Joan no esperaba aquello; los recuerdos de las cadenas, el tufo y los latigazos acudieron a su mente y se estremeció. Sin duda, Francisco de Rojas era un hombre bien informado, habría hablado con Vilamarí.
—Dos meses —respondió.
—¿Qué?
—Que si os presto los doscientos ducados y acudo a Barletta, será solo por dos meses, y me firmaréis un documento en nombre del rey en el que alabaréis mis servicios y me daréis la libertad. —Ahora Joan le miraba desafiante.
—Mínimo tienen que ser cuatro meses. Os quedaban más de condena.
—Sí, pero ya serví en Ostia con el Gran Capitán.
—Fueron un par de semanas solo. Y os recuerdo que disteis vuestra palabra al almirante Vilamarí.
—De eso hace mucho tiempo, y aquí en Roma no tenéis forma de obligarme.
—Bien, que sean dos meses como mínimo, aunque no podréis abandonar el ejército hasta que el Gran Capitán dé la gran batalla contra el duque de Nemours. Y tendréis que cumplir con mi tercera petición.
—¿Cuál es?
—Vos conocéis bien al duque de Nemours, ¿verdad?
Joan afirmó con la cabeza. Desde que los lazos entre el Vaticano y Francia se estrecharon había establecido contactos, a través de Innico d'Avalos, con una librería de París y otra de Lyon con el fin de importar libros franceses. Atraídos por esos libros y por la gran selección de obras en latín, el embajador galo y sus allegados empezaron a frecuentar la librería mezclándose con los partidarios del papa, tanto italianos como españoles. Cuando se agriaron las relaciones entre Francia y España, la librería pasó a ser un lugar de encuentro informal de los diplomáticos de segundo nivel de ambos países, ya que los embajadores dejaron de hablarse. Unos y otros competían por el favor del papa.
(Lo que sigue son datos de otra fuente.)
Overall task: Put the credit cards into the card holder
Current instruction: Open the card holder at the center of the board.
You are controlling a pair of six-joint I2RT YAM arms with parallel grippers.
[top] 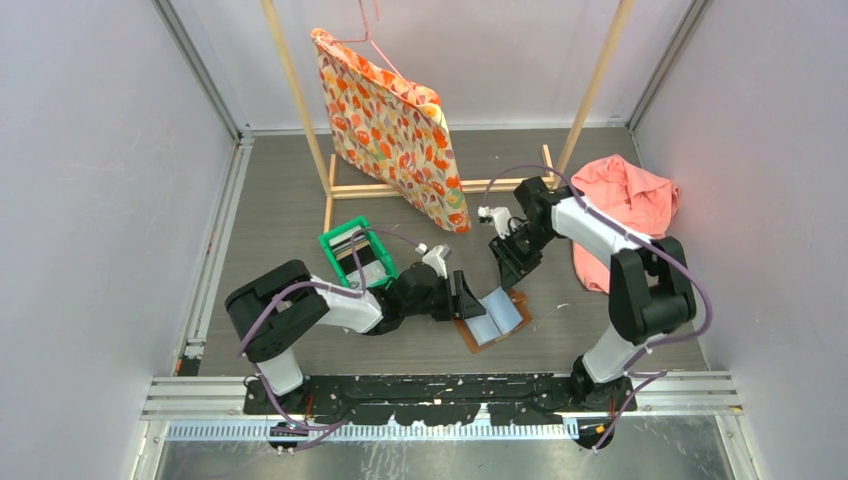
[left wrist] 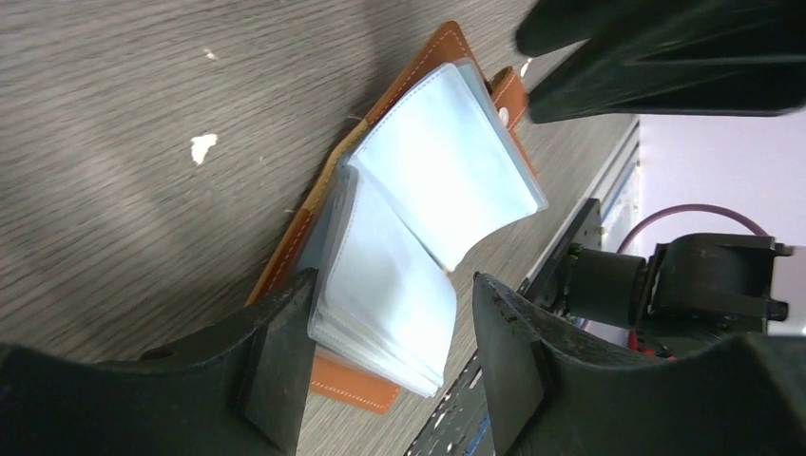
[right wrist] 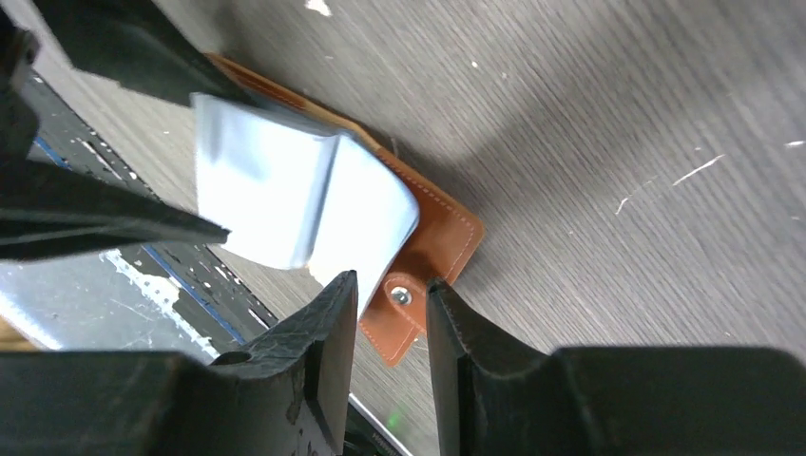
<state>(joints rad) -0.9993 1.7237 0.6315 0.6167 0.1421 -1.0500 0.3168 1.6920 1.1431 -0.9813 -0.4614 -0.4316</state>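
From above, the left gripper covers one edge of the holder. The cards in the bin are too small to tell apart. Whether the right gripper actually pinches the snap tab, I can't tell

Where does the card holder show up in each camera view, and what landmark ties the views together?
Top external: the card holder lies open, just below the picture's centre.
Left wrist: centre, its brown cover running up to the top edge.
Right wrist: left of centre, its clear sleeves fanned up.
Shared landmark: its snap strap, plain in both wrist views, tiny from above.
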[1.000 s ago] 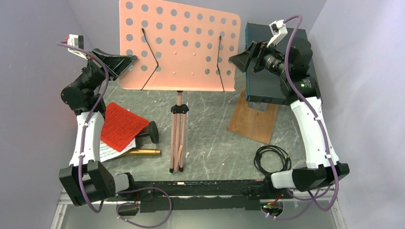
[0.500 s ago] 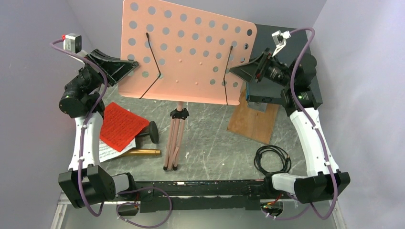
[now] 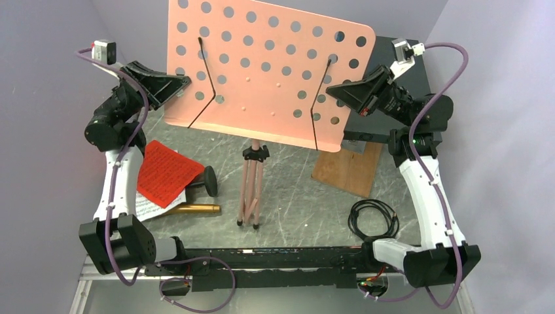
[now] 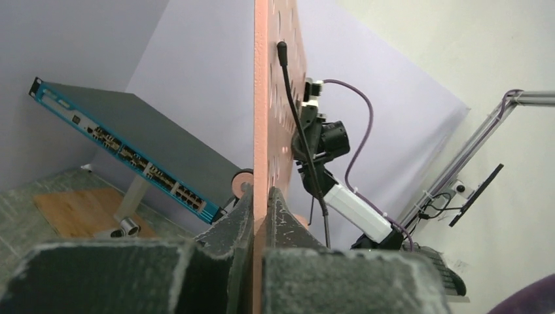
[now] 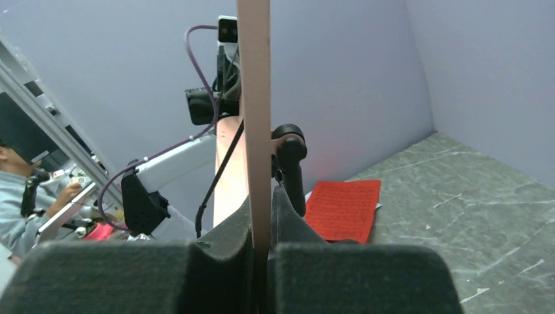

Poco antes del inicio de la guerra, los embajadores fueron invitados a un solemne acto religioso que oficiaba el papa en persona. Se contaba que al llegar Francisco de Rojas se encontró al embajador francés sentado en el lugar preferente de la zona destinada a los diplomáticos extranjeros. El castellano consideró que aquella posición preeminente del francés era un menoscabo a los reyes de España en su persona, aunque evitó quejarse, pues no era el momento ni el lugar.
Así que, aparentando saludar cordialmente a su colega galo, le estrechó la mano con todas sus fuerzas e intención, hiriéndole con un gran anillo de oro que llevaba. Su oponente ahogó una exclamación de dolor y se levantó de un salto. Entonces, Francisco de Rojas se sentó en su lugar dándole las gracias. El embajador francés tampoco pudo alzar la voz y tuvo que conformarse con otro asiento. La tirantez entre ambos pasó a ser guerra declarada.
Los franceses no veían a Joan como a un oponente, sino como a uno de los catalani del papa, así que cuando el duque de Nemours recalaba en Roma acudía con su embajador a la librería. Joan se había informado de antemano de la querencia del duque por la prosa y la poesía épica, y se preparó a conciencia para unas largas conversaciones en el saloncito que resultaron muy placenteras para el duque. Aunque no solo hablaron de libros; Joan tuvo la ocasión de conocer las opiniones del duque sobre la guerra y sobre el propio Gonzalo Fernández de Córdoba. A eso se refería el castellano.
—Bien, pues —concluyó el embajador—. El Gran Capitán estará muy interesado en vuestros consejos.
Joan quedó pensativo, no le gustaba ninguna de aquellas exigencias. Él no era soldado, sino librero.
—Quizá podría aceptar vuestra carta de libertad —repuso Joan—. Pero debo consultarlo con mi familia.
Francisco de Rojas hizo un gesto de decepción y se quedó un rato callado. Joan tampoco habló.
—Sí, pensadlo —dijo al fin el embajador—. ¿Sabéis?, creo que necesitáis aclarar vuestras ideas. ¿Con quién estáis, con vuestros reyes y España o con los catalani y el papa?
—¿Es que no puedo estar con ambos?
—No —dijo Francisco de Rojas. Y después de hacer un gesto de despedida, se fue.
«No quiero tener que elegir», escribió Joan en su libro.